A business model of rationing is not a medical model by any stretch of the imagination.  That business model is also not one that will prove to be receptive to any enlightened model of community care.  The best evidence of that is that the ACT (Assertive Community Treatment) Model invented by Stein, Test and others in 1974.  This model consists of active outreach, crisis intervention and housing, medical and psychiatric care, vocational rehabilitation, and peer counseling with a focus on helping individuals maintain stable housing in the community.  There is no insurance company that I know of that supports this level of care.  The ACT Model is cost shifted to state governments and they strictly ration who gets that level of care.  With regard to Cognitive Behavioral Therapy there is no insurance company that I know of that consistently supports research recommended course of therapy for the conditions that have long standing indications – the anxiety and depressive disorders.  What is the likelihood that it will be supported for the treatment of psychotic disorders and grey zone conditions?

I will hold my remaining remarks on the treatment implications of this paper.  This blog contains extensive commentary on that issue and the real limitations on comprehensive assessment and treatment.

None of those limitations are due to a “medical model.”

George Dawson, MD, DFAPA


1. Margaret S. Chisholm, Constantine G. Lyketsos. Systematic Psychiatric Evaluation. A Step-by Step Guide to Applying The Perspectives of Psychiatry. 2012 The Johns Hopkins University Press. 243 pp.

2. The British Psychological Society. Understanding Psychosis and Schizophrenia. Edited by Anne Cook. Available on the web site of the British Psychological Society.


  1. It never cease to amaze me that professionals are still arguing about psychosis. Let's classify these folks with the anti-vaxers, climate change deniers, and flat earthers where they belong. And I'm one who thinks a lot of conditions in the DSM that are labeled by some as brains diseases are in fact physiological but problematic conditioned responses.

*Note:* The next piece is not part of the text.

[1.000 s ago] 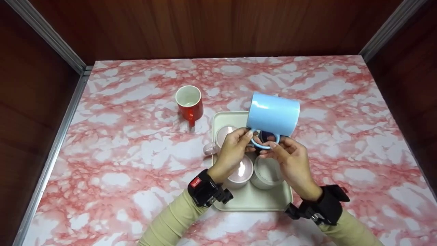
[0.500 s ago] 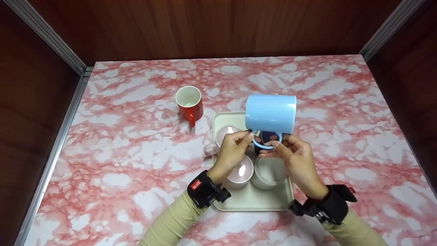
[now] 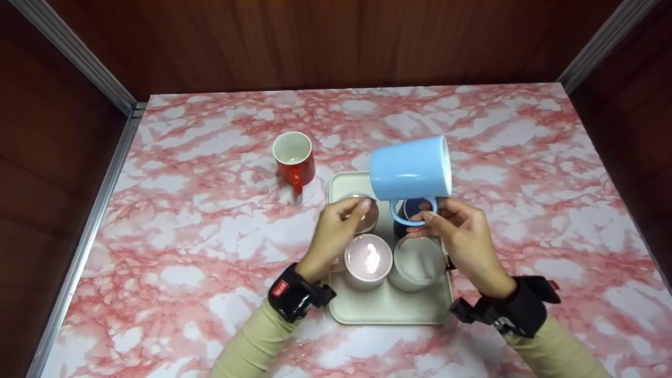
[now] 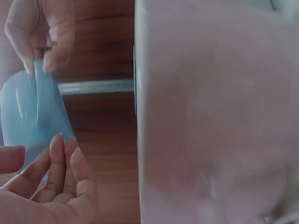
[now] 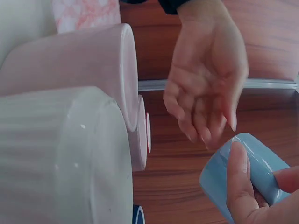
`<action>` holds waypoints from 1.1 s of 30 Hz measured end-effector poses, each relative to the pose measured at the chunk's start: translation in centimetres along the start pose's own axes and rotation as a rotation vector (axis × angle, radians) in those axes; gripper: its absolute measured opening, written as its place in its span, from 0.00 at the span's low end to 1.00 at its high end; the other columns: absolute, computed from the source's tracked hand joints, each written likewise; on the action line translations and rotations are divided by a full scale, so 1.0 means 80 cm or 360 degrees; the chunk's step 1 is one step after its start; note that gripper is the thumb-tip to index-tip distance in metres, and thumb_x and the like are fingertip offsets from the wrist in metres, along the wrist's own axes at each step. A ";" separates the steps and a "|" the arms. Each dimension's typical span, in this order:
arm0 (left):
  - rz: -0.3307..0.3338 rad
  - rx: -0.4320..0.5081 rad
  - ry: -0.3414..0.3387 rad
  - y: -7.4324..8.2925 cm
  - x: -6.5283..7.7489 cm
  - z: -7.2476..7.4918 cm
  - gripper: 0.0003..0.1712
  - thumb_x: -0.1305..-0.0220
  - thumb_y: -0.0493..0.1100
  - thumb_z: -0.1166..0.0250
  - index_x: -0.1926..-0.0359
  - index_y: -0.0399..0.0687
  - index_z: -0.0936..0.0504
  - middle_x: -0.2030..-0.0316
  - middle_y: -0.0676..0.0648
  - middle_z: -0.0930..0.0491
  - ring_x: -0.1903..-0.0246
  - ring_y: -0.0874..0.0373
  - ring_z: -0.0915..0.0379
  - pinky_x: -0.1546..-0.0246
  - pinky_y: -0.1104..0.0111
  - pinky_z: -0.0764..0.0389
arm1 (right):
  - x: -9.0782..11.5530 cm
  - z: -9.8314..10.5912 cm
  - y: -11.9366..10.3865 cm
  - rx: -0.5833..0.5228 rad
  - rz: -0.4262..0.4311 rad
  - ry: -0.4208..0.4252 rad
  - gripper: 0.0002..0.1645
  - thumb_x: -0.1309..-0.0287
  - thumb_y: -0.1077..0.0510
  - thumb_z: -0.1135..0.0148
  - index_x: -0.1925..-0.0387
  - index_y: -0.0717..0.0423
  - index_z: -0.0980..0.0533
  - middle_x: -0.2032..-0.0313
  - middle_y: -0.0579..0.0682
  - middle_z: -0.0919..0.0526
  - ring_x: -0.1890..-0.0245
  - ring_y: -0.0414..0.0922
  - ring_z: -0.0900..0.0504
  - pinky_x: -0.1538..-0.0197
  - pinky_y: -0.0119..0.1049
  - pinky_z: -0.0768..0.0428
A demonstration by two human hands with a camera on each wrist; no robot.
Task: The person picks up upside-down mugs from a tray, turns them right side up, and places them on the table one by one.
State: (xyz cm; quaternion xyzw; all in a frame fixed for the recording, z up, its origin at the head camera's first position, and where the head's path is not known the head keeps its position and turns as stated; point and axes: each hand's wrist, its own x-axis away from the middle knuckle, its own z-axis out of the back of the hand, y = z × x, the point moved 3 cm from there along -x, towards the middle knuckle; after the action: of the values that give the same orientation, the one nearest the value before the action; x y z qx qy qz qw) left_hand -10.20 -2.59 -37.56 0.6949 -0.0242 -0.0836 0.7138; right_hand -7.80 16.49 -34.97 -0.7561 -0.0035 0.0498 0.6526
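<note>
A light blue mug (image 3: 409, 168) is held on its side above the tray, its white rim facing right and its handle toward the person. My right hand (image 3: 467, 236) pinches that handle between thumb and fingers; the right wrist view also shows this hand on the mug (image 5: 215, 179). Apart from the mug, my left hand (image 3: 331, 236) hovers over the tray's left side, fingers loosely bent around nothing. In the left wrist view, a gap separates the left thumb (image 4: 11, 158) from the fingers.
Under the hands lies a cream tray (image 3: 388, 310). It carries a pink mug (image 3: 368, 260), a white mug (image 3: 420, 265), a partly hidden dark blue mug (image 3: 403, 226) and another pink mug (image 3: 370, 215) behind my left hand. A red mug (image 3: 302, 170) stands upright left of the tray.
My left hand has let go of the mug's handle and moved left. The blue mug has shifted slightly left and turned, so its rim shows; my right hand still grips it.
</note>
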 end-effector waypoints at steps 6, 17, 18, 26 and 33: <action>0.0038 -0.0010 0.0187 -0.013 0.006 0.029 0.13 0.35 0.38 0.44 0.59 0.30 0.20 0.68 0.39 0.19 0.64 0.49 0.24 0.63 0.69 0.25 | -0.007 0.000 -0.009 0.0031 -0.0029 -0.0051 0.06 0.44 0.76 0.49 0.64 0.76 0.28 0.71 0.66 0.22 0.74 0.55 0.19 0.65 0.47 0.21; 0.0018 -0.0167 0.0427 -0.040 0.016 0.058 0.12 0.36 0.37 0.45 0.59 0.31 0.21 0.68 0.39 0.19 0.62 0.51 0.24 0.59 0.67 0.25 | -0.050 -0.008 -0.017 0.0149 -0.0090 -0.0115 0.06 0.45 0.75 0.48 0.65 0.76 0.29 0.72 0.65 0.22 0.77 0.51 0.18 0.67 0.45 0.20; 0.0020 -0.0188 0.0439 -0.042 0.017 0.059 0.12 0.36 0.37 0.45 0.59 0.31 0.21 0.68 0.40 0.19 0.62 0.51 0.24 0.59 0.66 0.25 | -0.055 -0.010 -0.016 0.0162 -0.0102 -0.0125 0.05 0.45 0.75 0.49 0.65 0.75 0.29 0.72 0.63 0.22 0.77 0.50 0.19 0.68 0.44 0.20; 0.0065 -0.0234 0.0520 -0.055 0.022 0.070 0.11 0.36 0.37 0.44 0.58 0.33 0.21 0.67 0.41 0.19 0.61 0.51 0.24 0.59 0.66 0.27 | -0.097 -0.026 -0.007 0.0188 -0.0180 -0.0183 0.05 0.44 0.76 0.52 0.66 0.78 0.30 0.75 0.60 0.23 0.81 0.45 0.20 0.71 0.40 0.19; 0.0076 -0.0214 0.0531 -0.066 0.027 0.073 0.11 0.36 0.36 0.44 0.59 0.30 0.21 0.66 0.39 0.19 0.59 0.49 0.25 0.54 0.63 0.29 | -0.129 -0.040 0.005 0.0277 -0.0253 -0.0187 0.04 0.44 0.75 0.52 0.68 0.74 0.30 0.77 0.55 0.23 0.84 0.43 0.22 0.74 0.39 0.20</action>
State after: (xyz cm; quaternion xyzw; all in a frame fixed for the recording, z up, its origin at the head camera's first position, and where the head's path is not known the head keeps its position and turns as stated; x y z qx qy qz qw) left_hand -9.38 -8.81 -42.82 0.6491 0.0836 0.0484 0.7545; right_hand -17.86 12.53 -34.16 -0.6897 -0.0974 0.0422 0.7162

    "Psychosis is often no more and no less than a natural reaction to traumatic events." What an obvious and unmitigated pile of horse manure. Sure - if you don't know the difference between hallucinations/delusions in the context of other symptoms of say, schizophrenia, mania, or a melancholic depression - as opposed to illusions, seeing something out of the corner of your eye that turns out to be nothing, dissociative phenomena, taking LSD, or particpating in shared religious rituals like speaking in tongues or having culturally-sanctioned "conversations" with deceased relatives.

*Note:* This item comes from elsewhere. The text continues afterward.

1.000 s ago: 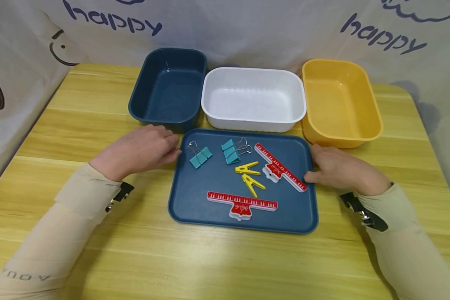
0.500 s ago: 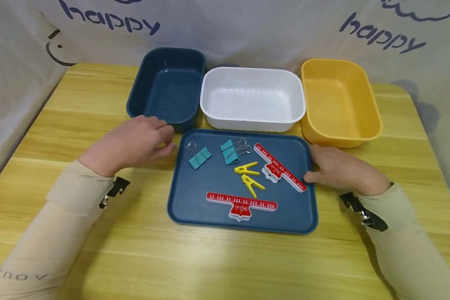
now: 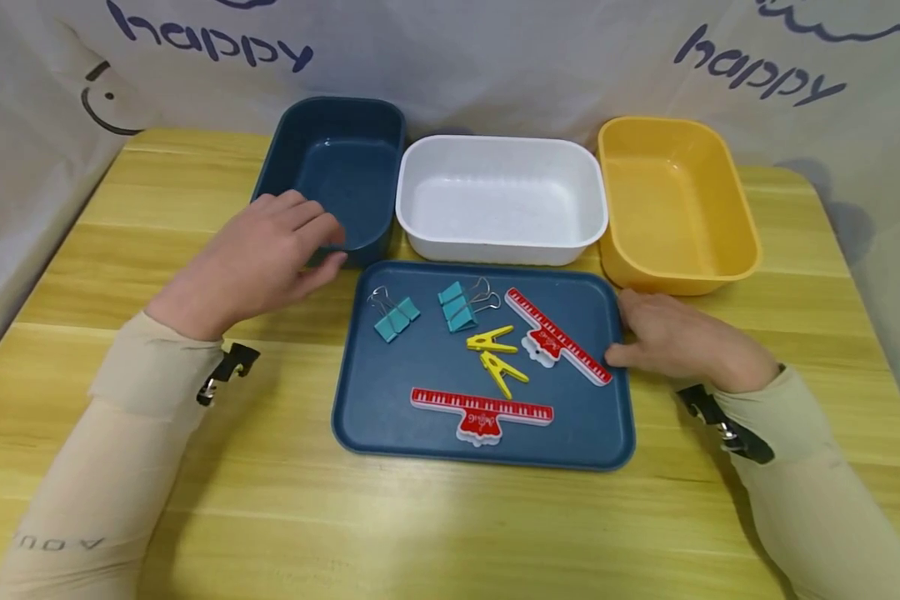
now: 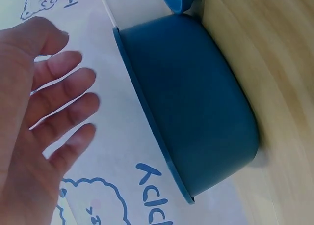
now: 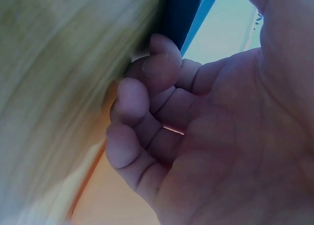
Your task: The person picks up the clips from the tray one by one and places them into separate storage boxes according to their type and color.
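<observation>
My left hand (image 3: 258, 254) hovers over the near left edge of the dark blue bin (image 3: 348, 171), its fingers loosely bent and holding nothing. In the left wrist view, a gap shows between those fingers and the bin's rim. My right hand (image 3: 678, 342) grips the right edge of the blue tray (image 3: 390, 392), thumb at the rim and the other fingers curled low beside it. On the tray lie two teal binder clips (image 3: 396, 320), two yellow clothes pegs (image 3: 504, 373) and two long red clips with a piano-key pattern (image 3: 482, 408).
Behind the tray stand a white bin (image 3: 502, 200) in the middle and a yellow bin (image 3: 678, 208) on the right, close to my right hand. A white cloth (image 3: 495, 67) with drawings and lettering hangs behind the wooden table (image 3: 345, 525).
My left hand has left the tray's left edge and moved up and away, over the dark blue bin's near edge. My right hand stays at the tray. The clips and pegs have not moved.
</observation>
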Available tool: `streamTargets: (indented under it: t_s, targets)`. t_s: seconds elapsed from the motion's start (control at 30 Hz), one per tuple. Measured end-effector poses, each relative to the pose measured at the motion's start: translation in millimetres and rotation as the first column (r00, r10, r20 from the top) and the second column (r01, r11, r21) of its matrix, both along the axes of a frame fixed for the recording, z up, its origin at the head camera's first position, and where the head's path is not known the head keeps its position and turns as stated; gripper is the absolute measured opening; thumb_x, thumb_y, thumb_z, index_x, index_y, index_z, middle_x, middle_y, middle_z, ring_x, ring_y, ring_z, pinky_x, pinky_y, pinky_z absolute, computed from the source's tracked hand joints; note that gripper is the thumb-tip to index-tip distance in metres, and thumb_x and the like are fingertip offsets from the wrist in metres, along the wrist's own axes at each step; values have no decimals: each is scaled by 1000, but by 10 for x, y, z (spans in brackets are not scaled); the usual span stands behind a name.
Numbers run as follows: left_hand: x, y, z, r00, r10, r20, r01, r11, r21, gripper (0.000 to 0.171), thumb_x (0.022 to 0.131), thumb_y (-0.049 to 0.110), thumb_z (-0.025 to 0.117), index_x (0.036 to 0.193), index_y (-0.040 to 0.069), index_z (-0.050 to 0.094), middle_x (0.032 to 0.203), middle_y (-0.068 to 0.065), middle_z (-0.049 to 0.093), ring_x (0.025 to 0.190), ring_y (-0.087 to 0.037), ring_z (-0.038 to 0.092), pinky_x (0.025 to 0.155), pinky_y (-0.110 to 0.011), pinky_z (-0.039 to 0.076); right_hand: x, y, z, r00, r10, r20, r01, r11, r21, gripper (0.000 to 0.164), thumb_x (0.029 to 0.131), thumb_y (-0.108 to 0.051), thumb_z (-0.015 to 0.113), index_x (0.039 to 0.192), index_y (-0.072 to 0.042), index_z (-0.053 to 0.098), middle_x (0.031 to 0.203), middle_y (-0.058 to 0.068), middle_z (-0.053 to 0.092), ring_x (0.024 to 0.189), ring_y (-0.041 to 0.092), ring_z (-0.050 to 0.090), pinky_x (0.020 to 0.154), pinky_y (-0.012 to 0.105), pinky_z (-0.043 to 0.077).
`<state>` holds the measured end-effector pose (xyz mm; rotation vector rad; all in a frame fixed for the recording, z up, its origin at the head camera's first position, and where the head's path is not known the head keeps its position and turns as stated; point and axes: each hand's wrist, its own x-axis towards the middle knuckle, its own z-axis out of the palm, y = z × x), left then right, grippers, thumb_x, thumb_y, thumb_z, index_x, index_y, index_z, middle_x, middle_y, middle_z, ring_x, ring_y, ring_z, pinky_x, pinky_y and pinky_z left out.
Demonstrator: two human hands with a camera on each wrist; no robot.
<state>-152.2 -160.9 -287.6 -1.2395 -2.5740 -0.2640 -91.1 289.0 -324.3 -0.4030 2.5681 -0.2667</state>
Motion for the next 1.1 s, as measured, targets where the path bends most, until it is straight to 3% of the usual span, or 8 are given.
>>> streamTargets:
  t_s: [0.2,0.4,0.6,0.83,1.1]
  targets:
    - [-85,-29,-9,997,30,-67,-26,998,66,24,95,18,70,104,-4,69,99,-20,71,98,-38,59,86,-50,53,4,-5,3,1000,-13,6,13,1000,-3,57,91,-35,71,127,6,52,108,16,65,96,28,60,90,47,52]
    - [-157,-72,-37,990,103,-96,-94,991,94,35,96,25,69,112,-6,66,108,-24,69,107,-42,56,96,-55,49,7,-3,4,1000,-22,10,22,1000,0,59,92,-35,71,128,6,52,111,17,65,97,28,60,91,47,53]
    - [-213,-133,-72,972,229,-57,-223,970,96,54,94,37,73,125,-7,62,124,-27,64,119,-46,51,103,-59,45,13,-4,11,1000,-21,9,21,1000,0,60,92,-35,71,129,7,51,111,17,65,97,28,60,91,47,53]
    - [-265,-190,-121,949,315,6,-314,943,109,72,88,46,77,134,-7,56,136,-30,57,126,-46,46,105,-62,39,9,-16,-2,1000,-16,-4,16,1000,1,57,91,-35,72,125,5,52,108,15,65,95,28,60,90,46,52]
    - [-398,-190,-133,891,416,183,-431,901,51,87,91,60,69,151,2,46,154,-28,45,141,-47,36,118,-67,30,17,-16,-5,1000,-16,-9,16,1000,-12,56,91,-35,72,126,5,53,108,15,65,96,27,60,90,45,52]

    I suppose next they'll accuse us of being "paternalistic" if we don't let patients with Alzheimer's disease wander about freely. After all, perhaps losing your orietation and memory for good is just a reaction to trauma.

    Maybe cancer cells are normal cells just trying to express their individuality. Makes about as much sense.

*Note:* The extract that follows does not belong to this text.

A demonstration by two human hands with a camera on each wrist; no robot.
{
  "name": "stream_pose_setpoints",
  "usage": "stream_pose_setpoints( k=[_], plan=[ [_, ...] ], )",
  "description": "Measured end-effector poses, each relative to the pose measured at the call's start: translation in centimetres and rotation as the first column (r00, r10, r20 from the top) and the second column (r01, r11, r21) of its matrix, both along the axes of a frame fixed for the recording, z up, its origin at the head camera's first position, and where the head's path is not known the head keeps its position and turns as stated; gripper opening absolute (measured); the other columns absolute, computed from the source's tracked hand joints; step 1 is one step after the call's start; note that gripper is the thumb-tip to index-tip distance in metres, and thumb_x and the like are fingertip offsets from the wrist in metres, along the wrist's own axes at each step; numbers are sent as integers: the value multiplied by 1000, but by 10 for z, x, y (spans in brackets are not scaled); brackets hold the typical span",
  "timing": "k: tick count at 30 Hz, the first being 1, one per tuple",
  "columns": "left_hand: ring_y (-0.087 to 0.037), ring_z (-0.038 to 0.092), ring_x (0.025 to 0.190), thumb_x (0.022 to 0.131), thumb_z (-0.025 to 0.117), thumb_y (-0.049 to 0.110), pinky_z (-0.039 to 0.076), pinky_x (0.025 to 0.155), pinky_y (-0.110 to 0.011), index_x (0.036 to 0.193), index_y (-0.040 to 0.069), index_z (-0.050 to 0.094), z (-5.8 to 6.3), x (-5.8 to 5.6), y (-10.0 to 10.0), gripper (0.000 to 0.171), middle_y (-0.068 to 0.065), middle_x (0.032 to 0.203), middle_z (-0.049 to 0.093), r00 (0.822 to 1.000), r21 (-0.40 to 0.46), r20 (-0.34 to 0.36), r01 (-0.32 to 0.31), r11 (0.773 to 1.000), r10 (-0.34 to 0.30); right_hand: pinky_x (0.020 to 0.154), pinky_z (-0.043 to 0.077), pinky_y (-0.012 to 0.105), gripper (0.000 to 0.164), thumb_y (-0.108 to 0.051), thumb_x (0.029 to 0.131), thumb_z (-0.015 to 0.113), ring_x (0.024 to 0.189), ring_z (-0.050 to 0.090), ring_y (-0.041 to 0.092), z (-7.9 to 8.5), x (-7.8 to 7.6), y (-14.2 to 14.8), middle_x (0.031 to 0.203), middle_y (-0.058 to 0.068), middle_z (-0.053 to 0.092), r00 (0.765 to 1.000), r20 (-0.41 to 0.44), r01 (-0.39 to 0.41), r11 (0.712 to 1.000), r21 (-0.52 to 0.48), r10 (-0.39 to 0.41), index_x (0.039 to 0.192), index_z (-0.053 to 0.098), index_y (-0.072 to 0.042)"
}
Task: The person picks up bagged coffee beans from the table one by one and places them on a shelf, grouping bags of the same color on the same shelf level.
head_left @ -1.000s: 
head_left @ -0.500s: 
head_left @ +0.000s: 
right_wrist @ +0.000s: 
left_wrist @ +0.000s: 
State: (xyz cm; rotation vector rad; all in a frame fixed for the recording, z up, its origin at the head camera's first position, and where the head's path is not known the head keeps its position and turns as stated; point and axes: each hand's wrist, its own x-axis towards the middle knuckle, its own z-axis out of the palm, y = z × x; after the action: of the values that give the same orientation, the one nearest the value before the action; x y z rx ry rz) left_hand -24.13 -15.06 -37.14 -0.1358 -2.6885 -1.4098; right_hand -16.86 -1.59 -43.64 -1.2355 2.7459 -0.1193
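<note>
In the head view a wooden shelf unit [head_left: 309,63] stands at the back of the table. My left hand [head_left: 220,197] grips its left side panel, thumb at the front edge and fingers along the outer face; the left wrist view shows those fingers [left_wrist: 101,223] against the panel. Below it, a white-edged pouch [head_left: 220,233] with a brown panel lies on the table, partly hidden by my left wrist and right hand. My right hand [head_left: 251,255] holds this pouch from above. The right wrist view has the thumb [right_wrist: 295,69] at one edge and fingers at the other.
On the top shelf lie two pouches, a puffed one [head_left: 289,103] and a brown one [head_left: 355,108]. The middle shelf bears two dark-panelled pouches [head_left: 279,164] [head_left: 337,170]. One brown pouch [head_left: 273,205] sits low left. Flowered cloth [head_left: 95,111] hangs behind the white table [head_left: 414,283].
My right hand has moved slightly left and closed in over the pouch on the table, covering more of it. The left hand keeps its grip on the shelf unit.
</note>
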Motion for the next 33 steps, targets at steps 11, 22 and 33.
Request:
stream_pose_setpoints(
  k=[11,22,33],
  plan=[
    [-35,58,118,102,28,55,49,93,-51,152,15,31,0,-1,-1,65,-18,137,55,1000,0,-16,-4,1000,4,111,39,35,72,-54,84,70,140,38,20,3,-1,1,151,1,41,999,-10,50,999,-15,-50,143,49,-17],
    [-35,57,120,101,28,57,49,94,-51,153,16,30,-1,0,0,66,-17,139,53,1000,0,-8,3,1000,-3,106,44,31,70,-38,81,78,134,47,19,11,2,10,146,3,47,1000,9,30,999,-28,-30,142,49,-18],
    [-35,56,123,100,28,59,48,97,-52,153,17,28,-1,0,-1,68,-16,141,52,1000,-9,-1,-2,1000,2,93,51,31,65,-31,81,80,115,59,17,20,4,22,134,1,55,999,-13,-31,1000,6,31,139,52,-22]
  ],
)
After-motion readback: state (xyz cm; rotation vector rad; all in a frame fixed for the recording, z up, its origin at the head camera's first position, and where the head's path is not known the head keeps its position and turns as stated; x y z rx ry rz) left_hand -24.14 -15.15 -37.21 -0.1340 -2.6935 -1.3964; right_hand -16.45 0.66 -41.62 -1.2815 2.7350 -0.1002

    You have to have a brain disease to think schizophrenia is not a brain disease - and of course trauma can make it worse. Trauma makes almost any disease worse. That doesn't mean, as you nicely point out, that trauma was a major causative factor like it is for, say, PTSD.

    Of course, it is not true that everything in the DSM is a brain disease, but it is also not true that everything in the DSM is just a psychological reaction. It doesn't have to be all one way or the other. Apparently even gross distinctions are beyond the comprehension of these mental midgets.

    1. I think the analogies to flat earth or global warming are unfortunate, since this mental illness causation is still a science in progress (as is global warming BTW, anyone who says things like "the debate is over" in the face of failed predictions by the AGW camp is not a scientist.) but I agree with your general point. The BPS report strikes as sixties feel good psychology rehash. The research is flawed out of the box by generalizing psychosis which may have many causes other than schizophrenia. If psychosis is due to long term amphetamine use, we should not be surprised in the least that the person recalled childhood trauma. Of course the cause or construct of psychosis matters. A cough due to a cold is a hell of a lot different than a cough from TB or COPD.

      I have commented on 1BOM about some of the study flaws. There is some bad methodology. Anything retrospective is pretty much worthless. Memory is subject to suggestion as we talked about in the Loftus work and it would not be surprising if psychotic people were more suggestive and inaccurate in their recollections of trauma.

      Also, the BPS authorship needs to learn the difference between genetic and epigenetic. The fact that there is no reliable SNP for schiz does not mean there is not a biological basis. The twin cohort studies prove that.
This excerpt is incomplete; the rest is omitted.